- Springton
- Coordinates: 34°42′31″S 139°05′24″E﻿ / ﻿34.7085°S 139.0901°E
- Population: 398 (UCL 2021)
- Postcode(s): 5235
- Location: 20 km (12 mi) E of Williamstown
- LGA(s): Barossa Council
- State electorate(s): Schubert
- Federal division(s): Barker
Localities around Springton:
| Flaxman Valley | Taunton, Eden Valley | Eden Valley |
| Mount Crawford | Springton | Sanderston |
| Mount Pleasant | Mount Pleasant | Milendella |

= Springton, South Australia =

Springton is a settlement in South Australia. It draws its name from Springs Dairy which was on the site before the town subdivision was surveyed.

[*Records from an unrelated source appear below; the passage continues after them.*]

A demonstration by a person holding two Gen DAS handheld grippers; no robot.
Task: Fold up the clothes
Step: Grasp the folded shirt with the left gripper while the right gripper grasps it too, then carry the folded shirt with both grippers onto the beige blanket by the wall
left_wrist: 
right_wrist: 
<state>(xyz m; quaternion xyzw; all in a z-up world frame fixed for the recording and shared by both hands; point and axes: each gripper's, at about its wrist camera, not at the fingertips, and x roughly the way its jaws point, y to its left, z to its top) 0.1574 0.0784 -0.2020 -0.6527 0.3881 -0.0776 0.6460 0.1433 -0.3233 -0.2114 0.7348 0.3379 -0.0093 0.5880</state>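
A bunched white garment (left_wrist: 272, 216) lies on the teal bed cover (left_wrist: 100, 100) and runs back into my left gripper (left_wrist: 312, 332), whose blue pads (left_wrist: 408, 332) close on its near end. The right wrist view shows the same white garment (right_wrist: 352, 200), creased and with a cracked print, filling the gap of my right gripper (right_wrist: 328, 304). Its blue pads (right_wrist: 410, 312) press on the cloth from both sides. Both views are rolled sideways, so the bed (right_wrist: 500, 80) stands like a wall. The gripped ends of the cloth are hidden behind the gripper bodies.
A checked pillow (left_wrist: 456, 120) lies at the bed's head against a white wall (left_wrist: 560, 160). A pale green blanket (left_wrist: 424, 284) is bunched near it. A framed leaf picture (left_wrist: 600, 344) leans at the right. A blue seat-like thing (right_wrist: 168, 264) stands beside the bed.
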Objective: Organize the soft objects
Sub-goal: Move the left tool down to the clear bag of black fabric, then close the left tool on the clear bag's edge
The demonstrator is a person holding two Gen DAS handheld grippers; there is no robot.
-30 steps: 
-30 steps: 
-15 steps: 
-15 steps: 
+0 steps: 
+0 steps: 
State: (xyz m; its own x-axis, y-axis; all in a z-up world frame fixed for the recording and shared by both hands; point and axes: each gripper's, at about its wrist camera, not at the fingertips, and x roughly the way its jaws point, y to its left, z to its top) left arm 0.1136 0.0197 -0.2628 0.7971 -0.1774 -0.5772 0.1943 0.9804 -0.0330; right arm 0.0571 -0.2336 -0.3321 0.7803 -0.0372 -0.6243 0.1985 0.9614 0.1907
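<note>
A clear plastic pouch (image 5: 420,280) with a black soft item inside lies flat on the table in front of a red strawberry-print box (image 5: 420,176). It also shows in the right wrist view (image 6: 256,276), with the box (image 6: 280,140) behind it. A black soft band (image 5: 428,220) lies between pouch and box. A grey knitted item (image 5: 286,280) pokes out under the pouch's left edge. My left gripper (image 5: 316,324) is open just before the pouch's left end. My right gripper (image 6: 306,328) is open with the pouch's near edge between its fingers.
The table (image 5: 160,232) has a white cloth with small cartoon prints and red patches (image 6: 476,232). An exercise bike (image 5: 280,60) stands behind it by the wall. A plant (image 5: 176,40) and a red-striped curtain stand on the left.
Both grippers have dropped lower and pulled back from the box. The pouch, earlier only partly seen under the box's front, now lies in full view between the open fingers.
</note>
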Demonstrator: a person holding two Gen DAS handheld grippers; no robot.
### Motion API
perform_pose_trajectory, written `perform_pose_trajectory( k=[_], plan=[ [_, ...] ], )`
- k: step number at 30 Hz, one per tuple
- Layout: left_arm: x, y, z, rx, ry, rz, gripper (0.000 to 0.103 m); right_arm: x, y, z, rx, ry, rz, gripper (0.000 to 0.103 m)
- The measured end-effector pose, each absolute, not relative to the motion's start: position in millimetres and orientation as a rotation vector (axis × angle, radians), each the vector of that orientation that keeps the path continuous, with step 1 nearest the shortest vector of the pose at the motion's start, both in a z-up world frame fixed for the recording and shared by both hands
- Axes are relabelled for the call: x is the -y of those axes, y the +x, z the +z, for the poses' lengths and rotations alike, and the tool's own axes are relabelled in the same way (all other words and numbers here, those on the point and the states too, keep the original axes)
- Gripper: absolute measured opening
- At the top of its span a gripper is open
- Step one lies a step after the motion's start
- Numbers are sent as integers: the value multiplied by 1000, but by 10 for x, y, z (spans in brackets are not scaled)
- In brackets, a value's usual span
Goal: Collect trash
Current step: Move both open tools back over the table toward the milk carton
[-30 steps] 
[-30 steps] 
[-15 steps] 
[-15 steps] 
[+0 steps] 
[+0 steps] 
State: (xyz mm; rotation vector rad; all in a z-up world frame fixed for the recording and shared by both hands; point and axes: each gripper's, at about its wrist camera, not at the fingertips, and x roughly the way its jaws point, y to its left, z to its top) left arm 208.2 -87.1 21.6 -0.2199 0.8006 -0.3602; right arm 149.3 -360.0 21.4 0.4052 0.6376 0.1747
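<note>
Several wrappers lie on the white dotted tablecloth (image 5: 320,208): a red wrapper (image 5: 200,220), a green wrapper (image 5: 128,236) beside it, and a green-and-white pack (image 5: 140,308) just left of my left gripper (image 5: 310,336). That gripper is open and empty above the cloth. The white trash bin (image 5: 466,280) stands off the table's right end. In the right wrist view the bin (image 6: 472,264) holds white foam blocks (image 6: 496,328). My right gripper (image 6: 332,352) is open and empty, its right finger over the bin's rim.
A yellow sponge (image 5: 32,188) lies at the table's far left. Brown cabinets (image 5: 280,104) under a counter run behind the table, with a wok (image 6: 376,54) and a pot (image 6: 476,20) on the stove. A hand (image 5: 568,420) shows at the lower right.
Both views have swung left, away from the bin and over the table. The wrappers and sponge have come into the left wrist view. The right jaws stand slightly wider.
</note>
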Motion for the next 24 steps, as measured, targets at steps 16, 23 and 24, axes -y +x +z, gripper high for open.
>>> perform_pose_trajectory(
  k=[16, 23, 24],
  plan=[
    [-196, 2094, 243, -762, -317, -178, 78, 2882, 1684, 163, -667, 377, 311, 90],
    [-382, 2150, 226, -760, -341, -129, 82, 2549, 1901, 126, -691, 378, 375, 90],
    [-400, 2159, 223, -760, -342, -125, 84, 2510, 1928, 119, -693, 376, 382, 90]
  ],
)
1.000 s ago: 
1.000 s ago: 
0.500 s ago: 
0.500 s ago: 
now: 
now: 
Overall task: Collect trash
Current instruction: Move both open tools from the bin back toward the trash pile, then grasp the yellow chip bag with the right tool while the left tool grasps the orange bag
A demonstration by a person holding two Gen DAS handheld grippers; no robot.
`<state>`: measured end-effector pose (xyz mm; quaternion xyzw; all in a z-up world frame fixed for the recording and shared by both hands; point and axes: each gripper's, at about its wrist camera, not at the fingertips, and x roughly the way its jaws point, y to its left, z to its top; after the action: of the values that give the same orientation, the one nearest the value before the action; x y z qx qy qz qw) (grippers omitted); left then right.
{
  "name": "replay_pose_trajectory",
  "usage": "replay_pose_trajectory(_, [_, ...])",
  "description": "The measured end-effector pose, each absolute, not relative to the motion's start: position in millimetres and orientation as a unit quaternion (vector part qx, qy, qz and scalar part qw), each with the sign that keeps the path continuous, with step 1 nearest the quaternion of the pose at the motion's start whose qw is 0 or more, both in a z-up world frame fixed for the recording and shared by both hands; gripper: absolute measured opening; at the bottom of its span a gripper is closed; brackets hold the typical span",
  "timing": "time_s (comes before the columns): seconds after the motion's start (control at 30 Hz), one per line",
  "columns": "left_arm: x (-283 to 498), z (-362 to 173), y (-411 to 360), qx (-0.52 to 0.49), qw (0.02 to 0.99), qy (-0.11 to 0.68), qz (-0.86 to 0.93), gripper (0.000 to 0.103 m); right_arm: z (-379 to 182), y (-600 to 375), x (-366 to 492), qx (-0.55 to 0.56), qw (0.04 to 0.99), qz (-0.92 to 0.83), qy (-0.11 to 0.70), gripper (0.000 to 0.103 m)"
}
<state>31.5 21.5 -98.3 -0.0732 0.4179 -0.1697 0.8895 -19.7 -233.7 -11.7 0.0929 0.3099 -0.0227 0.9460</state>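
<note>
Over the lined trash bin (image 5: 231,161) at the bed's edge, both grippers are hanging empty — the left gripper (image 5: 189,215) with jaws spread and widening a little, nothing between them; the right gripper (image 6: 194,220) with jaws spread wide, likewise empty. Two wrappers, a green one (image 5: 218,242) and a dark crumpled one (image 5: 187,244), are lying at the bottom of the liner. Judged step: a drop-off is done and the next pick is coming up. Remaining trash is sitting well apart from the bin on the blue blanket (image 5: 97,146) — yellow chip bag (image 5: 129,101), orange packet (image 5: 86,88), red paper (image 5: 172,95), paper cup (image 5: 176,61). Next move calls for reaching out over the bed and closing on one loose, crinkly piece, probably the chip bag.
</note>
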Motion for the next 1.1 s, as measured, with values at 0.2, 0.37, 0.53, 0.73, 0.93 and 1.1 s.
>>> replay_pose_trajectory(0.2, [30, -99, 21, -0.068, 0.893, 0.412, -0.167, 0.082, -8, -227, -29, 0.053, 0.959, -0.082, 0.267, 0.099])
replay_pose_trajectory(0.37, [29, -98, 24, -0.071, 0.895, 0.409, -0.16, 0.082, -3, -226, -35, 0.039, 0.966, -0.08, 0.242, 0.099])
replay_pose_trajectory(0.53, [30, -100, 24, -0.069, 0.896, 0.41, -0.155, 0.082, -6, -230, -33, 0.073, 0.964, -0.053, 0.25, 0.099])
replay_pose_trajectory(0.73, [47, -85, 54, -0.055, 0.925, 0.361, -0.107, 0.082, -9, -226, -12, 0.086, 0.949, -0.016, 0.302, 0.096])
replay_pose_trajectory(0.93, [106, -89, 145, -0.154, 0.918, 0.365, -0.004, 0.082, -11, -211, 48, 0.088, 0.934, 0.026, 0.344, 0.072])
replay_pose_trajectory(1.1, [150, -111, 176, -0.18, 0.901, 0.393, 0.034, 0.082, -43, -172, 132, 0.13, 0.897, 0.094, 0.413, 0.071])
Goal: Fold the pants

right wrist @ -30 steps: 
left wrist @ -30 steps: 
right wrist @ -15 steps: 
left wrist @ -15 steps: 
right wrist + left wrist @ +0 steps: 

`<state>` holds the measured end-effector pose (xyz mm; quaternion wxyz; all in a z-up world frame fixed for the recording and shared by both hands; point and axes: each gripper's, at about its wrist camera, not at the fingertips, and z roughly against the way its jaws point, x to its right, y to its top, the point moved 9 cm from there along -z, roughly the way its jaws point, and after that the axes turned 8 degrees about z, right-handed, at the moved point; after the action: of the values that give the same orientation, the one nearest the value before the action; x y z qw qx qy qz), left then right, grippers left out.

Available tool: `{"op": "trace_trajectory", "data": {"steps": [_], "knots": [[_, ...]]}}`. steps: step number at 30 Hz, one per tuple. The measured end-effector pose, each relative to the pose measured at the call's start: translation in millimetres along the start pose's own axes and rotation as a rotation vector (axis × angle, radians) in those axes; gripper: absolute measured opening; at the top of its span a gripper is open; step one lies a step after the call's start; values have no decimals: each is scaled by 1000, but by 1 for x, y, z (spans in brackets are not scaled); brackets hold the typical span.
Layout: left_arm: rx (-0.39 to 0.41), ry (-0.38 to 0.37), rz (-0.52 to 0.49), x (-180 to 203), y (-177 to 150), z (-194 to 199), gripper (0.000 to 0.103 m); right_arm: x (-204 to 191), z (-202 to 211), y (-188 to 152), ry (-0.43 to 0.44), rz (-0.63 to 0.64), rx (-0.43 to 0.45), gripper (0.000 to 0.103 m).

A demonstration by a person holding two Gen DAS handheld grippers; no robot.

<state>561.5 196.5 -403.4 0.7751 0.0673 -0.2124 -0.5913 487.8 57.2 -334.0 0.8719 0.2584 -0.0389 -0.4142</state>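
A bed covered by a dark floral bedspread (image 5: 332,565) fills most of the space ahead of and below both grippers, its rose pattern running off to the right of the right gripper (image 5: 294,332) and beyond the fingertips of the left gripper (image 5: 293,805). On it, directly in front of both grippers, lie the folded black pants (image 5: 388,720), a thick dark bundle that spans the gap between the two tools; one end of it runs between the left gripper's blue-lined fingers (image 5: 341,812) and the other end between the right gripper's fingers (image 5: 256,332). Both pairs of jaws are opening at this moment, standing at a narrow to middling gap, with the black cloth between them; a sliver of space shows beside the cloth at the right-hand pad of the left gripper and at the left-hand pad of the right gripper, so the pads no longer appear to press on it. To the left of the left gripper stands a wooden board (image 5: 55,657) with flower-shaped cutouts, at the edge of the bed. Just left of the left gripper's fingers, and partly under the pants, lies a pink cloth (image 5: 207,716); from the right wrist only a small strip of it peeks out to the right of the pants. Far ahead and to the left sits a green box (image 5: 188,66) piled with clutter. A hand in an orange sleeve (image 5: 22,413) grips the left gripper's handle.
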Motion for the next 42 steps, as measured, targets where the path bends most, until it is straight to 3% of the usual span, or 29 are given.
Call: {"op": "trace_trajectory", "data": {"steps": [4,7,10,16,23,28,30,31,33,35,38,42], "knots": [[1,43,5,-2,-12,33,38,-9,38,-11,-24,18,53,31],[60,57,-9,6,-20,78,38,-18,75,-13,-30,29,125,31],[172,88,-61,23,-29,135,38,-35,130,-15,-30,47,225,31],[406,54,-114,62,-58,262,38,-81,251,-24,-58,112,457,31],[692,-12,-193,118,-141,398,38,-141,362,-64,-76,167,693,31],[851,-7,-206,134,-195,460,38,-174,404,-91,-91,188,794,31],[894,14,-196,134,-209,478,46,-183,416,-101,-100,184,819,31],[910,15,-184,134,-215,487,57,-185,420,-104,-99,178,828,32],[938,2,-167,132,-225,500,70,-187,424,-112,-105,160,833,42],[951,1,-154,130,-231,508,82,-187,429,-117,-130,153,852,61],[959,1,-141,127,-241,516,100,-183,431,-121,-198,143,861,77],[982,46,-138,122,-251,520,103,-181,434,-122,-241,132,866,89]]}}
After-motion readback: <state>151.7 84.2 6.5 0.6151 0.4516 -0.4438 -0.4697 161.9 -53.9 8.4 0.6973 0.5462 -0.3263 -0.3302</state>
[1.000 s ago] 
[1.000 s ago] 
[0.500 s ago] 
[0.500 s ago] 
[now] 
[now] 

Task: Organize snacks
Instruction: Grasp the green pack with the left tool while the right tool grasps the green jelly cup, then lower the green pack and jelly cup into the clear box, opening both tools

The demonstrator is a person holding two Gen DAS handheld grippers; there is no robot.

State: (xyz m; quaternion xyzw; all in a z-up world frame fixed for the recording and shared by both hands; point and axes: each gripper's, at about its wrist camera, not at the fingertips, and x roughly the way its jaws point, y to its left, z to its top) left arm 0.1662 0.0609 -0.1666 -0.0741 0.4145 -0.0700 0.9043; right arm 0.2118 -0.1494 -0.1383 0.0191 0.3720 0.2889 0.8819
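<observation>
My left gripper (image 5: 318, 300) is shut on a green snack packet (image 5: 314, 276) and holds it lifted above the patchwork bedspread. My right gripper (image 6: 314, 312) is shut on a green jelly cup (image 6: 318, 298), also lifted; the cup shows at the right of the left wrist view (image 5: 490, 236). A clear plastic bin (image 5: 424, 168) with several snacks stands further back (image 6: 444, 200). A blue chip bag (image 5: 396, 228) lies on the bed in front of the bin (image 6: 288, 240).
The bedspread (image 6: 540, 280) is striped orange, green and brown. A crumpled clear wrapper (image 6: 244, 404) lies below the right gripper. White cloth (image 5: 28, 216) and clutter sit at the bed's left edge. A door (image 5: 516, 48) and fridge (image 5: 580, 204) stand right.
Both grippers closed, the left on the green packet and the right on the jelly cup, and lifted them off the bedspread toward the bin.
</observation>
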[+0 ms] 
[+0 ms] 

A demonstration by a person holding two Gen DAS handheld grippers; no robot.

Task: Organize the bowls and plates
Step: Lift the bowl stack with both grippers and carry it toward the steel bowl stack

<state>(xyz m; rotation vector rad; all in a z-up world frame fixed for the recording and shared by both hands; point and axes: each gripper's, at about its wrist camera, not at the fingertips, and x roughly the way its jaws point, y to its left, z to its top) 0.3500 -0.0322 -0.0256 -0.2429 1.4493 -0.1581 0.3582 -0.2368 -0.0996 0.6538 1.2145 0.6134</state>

There is a large hollow red gum tree on the outskirts of the town. This tree was used as the first home in South Australia of Friedrich Herbig when he migrated from Germany in 1855. He married three years later and his first two children were born in the tree before he built a hut nearby in 1860. The tree is known as the Herbig Family Tree.

Springton includes the former village of Friedensberg less than two kilometres south of the Springton township. The village had a Lutheran church (1861–1899), school (1861–1913) and cemetery. The building is now used as a museum. All of Friedrich Herbig's children and almost half of his grandchildren attended the school.

Another of the early pioneer families in the area was the Polden family, who also settled in the nearby Mount Pleasant and Mount Crawford areas from the 1840s.

Springton is in the Eden Valley wine region.